Só me lembro daquele maravilhoso gol do Maradona contra a Inglaterra. Pra que mais?
Em 90, só o Sebastião Lazaroni entendia o lazaronês e seu sistema tático.
Em 94, nas eliminatórias, Romário já era o melhor atacante do mundo.
Quando a situação apertou, Parreira buscou o baixinho marrento, e ele deu um show de bola contra o Uruguai, no Maracanã.
Na Copa, Parreira e Zagallo, sabiamente, toleraram as escapulidas e manhas do Romário.
Em 98, Zagallo deixou fora Muller e Mauro Galvão, que estavam em grande forma, e levou o descontrolado Júnior Baiano e o decadente Bebeto.
Agora, espero que o Wanderley Luxemburgo tenha compreendido as vaias da torcida no momento da substituição do Alex na partida contra a Argentina.
No Pré-Olímpico, o treinador atendeu os protestos dos torcedores, e o time se transformou.
Alguns (principalmente os supertécnicos) vão discordar e lembrar que houve momentos em que o torcedor pediu e os treinadores não atenderam com razão.
Tudo bem, mas isso aconteceu poucas vezes.
Os torcedores estão dando de goleada nos técnicos. Com olé e tudo!
""A tradição é a base da personalidade coletiva de um povo." (Miguel de Unamuno)
Existem as tradições sábias, que deveriam ser perpetuadas; as simpáticas e gostosas; e aquelas chatas, ultrapassadas, que precisariam ser derrubadas.
A tradição brasileira de dar um jeitinho em tudo é muito burra, porque prejudica a maioria a longo prazo.

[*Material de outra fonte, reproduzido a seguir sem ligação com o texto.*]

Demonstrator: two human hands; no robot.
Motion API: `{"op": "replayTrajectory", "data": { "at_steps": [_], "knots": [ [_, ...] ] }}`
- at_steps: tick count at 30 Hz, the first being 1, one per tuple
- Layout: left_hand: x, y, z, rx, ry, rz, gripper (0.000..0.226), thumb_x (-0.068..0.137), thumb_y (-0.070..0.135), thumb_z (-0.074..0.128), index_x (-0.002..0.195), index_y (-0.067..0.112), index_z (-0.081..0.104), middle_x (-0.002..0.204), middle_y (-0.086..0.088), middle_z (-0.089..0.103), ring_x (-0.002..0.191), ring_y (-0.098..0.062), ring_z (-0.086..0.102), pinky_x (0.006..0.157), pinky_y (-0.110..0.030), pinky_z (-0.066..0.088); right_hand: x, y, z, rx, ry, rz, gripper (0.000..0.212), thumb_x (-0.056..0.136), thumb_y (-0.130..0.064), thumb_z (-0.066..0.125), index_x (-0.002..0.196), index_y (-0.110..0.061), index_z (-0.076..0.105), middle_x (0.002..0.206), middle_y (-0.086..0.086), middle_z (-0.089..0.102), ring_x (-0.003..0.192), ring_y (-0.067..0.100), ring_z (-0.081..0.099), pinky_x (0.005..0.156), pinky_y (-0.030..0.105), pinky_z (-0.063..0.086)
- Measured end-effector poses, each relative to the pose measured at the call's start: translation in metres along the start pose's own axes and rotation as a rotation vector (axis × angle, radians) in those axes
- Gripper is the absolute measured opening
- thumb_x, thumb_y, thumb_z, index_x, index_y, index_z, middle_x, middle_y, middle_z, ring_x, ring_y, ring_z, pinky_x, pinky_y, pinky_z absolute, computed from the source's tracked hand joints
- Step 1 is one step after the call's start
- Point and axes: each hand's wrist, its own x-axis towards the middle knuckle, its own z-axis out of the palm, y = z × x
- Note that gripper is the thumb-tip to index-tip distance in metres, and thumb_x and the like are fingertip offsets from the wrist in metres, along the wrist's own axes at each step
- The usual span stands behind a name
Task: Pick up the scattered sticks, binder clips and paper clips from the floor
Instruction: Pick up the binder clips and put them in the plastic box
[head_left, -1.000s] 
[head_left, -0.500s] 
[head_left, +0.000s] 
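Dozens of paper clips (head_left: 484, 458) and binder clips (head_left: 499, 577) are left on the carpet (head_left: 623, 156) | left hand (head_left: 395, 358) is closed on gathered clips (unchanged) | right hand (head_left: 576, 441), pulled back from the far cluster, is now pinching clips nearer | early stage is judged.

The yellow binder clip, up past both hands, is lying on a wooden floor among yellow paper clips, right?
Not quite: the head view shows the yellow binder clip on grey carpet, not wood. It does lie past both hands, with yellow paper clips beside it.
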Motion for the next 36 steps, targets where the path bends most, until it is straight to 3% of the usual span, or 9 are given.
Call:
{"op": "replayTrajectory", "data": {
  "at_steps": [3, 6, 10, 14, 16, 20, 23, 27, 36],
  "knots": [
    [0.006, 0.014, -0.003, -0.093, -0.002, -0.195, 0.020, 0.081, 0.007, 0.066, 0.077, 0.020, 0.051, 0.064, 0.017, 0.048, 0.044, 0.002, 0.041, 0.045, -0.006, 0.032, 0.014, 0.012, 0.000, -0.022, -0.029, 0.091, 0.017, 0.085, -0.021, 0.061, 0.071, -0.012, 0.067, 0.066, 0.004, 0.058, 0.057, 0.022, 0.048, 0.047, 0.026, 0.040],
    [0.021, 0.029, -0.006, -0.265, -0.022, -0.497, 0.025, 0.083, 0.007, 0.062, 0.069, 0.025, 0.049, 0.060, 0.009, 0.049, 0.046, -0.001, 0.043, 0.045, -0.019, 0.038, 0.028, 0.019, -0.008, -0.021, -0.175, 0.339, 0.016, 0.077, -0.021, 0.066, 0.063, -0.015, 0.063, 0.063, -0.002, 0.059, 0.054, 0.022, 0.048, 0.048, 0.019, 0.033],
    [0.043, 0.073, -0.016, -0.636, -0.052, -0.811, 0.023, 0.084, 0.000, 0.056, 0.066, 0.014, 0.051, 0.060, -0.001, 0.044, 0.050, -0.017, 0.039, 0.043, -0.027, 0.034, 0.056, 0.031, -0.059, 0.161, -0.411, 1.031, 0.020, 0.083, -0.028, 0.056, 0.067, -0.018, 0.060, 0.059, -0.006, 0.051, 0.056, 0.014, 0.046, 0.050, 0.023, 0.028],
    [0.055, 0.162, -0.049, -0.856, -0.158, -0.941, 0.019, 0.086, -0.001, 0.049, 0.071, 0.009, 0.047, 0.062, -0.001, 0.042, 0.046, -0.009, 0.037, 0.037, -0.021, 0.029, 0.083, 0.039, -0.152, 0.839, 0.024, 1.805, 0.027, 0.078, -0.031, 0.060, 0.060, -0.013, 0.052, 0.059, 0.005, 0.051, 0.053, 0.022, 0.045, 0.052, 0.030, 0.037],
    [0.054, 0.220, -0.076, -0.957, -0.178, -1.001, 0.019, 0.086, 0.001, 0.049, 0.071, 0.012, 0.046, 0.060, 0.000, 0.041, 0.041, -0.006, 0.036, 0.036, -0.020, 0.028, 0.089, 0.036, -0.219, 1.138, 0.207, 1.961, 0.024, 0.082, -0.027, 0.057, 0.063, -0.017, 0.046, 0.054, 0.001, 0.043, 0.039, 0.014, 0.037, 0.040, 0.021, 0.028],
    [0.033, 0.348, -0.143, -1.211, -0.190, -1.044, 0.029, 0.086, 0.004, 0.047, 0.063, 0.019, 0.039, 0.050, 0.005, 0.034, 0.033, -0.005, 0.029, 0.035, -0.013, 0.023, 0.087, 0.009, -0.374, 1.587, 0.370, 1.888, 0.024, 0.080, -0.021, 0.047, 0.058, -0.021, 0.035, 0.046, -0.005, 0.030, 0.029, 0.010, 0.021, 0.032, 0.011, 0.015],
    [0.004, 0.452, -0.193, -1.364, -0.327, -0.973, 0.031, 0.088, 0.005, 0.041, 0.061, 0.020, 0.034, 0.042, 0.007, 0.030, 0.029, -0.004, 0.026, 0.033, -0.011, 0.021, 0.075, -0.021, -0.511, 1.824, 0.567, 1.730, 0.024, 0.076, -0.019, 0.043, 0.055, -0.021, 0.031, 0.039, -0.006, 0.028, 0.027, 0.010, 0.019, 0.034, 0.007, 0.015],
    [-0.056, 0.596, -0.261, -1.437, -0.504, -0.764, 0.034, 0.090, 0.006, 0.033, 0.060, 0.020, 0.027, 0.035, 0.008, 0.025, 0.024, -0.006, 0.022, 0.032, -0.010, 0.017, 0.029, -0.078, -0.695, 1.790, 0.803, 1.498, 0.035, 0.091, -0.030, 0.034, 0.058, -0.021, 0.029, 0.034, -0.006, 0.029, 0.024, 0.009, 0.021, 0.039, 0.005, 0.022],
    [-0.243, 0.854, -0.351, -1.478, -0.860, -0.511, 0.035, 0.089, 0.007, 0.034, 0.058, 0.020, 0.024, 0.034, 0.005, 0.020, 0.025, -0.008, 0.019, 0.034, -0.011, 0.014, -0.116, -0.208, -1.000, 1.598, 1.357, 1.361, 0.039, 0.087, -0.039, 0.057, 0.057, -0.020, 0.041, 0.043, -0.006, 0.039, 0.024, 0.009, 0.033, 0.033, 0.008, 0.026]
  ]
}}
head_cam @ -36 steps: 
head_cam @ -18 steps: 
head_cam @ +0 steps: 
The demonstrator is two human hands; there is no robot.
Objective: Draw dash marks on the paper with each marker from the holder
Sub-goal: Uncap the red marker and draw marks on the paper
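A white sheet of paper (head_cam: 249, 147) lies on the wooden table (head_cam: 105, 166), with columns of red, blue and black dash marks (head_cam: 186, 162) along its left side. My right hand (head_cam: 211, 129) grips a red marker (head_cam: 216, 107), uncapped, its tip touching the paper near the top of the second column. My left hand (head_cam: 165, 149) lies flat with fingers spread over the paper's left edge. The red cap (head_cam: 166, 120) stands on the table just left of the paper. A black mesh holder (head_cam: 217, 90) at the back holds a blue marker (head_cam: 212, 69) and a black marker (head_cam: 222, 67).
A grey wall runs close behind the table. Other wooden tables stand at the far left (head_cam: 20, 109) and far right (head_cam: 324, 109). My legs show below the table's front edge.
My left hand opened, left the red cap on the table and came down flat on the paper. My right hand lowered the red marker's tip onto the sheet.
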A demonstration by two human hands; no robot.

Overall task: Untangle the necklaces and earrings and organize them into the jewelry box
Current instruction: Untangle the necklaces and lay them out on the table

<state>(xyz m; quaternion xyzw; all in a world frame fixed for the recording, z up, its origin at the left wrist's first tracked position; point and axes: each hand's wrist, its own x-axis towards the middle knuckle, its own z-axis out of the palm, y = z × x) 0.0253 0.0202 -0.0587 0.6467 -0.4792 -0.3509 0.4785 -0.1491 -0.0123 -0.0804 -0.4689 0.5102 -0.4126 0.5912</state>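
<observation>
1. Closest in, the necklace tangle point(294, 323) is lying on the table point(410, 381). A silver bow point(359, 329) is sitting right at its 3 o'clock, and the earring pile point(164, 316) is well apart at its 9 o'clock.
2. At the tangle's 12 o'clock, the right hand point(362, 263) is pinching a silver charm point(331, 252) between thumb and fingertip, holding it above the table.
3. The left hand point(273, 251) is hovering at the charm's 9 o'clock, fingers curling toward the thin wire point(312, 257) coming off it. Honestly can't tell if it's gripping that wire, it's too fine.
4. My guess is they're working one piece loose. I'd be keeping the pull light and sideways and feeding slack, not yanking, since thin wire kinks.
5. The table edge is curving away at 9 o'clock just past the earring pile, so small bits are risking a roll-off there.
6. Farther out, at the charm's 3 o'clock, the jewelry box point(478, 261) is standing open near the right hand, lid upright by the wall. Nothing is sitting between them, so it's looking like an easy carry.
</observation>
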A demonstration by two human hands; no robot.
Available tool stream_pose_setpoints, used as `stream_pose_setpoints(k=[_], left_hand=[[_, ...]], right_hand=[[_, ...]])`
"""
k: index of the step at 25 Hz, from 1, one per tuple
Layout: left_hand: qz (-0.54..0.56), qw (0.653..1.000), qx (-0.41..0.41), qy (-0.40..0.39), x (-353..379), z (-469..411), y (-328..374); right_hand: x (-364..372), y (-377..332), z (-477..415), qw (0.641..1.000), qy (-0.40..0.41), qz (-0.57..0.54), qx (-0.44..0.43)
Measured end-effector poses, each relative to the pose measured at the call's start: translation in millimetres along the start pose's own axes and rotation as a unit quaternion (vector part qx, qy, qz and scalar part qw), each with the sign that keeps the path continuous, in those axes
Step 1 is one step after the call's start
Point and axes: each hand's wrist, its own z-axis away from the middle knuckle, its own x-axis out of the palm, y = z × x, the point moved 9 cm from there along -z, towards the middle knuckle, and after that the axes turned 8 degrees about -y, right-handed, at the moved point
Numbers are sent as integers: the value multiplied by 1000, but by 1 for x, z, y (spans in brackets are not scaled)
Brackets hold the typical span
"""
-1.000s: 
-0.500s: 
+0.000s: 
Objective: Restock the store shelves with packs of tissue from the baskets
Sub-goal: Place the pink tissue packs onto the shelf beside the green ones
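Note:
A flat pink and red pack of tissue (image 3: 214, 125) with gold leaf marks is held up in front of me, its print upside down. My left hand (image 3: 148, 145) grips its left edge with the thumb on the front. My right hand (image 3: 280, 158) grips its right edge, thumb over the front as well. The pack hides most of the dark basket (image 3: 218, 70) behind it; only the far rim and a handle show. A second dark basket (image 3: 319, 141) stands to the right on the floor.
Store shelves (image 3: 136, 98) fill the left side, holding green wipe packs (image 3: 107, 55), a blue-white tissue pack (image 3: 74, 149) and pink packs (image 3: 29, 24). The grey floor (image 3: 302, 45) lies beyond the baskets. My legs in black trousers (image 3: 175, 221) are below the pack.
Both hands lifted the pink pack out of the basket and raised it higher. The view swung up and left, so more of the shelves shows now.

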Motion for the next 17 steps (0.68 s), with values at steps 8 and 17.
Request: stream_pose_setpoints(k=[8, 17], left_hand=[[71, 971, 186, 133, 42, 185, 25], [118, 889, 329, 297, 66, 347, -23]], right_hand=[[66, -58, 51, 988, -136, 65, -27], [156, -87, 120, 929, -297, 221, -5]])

A tradição dos mineiros de se reunir às tardes para fazer um lanche (café com pão de queijo, mais queijo mineiro) é simpática e gostosa.
A tradição de numerar as camisas dos jogadores com números de 1 a 11 é básica e não deveria acabar, como lembra o leitor Juan Saavedra.
A não ser em casos especiais, como o de se imortalizar a camisa de um supercraque.
Os clubes, empresas e profissionais de propaganda e marketing querem mudar essa tradição.
Estão colocando, nas camisas dos jogadores, números grandes representando os das companhias telefônicas.
Parece futebol americano.
Nas próximas eleições, não será surpresa se aparecerem os números dos partidos nas camisas dos atletas.
Se deixarem, colocam até o retrato do candidato com um largo sorriso: ""Sou o melhor".
Daqui a pouco, alguns locutores de rádio e TV, que não perdem uma oportunidade, vão assim narrar o jogo: ""Bola com o 21, que passou para o 23, que lançou o 31, foi para o 48 e... goooool! É o gol da comunicação digital e da ligação rápida e barata. Um oferecimento da empresa telefônica X. Ligue e seja feliz!".